● YOUR OBJECTIVE
Among the lines below, list those containing the string "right".

** Opening DATASET EXTRACT block **

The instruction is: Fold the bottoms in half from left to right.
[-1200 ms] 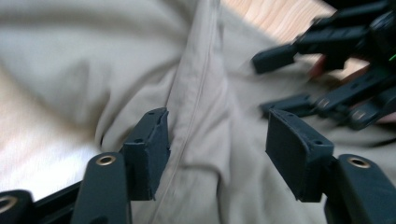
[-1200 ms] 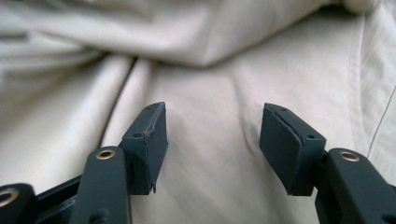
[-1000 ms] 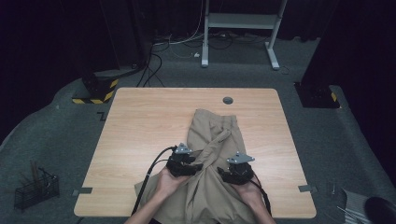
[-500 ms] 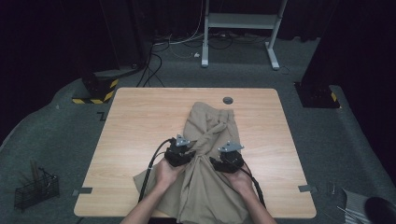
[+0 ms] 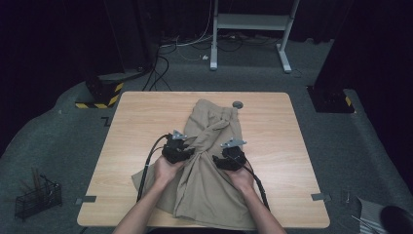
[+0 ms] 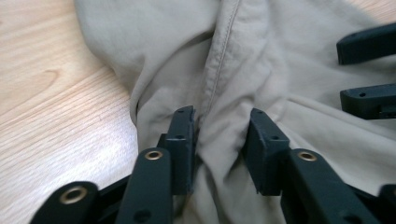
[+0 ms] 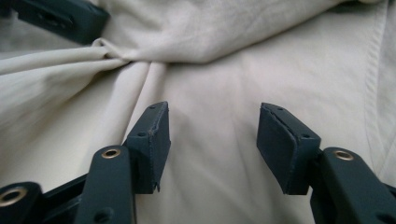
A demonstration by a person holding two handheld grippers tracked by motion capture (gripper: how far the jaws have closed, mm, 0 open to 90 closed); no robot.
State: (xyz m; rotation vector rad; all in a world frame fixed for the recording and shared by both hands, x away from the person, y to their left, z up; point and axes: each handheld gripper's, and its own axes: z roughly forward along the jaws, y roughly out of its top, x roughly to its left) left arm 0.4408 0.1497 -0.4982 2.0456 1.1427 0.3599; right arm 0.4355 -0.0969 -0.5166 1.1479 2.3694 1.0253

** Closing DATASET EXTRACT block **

● RESULT FOR THIS TASK
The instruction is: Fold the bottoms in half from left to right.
State: (xyz m; rotation vector rad; all in a world frame fixed for the recording and shared by both hands, x away from the person, y to their left, z up; point and axes: each handheld gripper's, and its own axes: z roughly forward along the jaws, y roughly out of its top, x roughly to its left) left arm 0.4408 0.1497 -0.4982 2.0456 1.1427 0.3599; right arm 0.4355 -0.0969 -0.5166 1.1479 2.3694 1.0253

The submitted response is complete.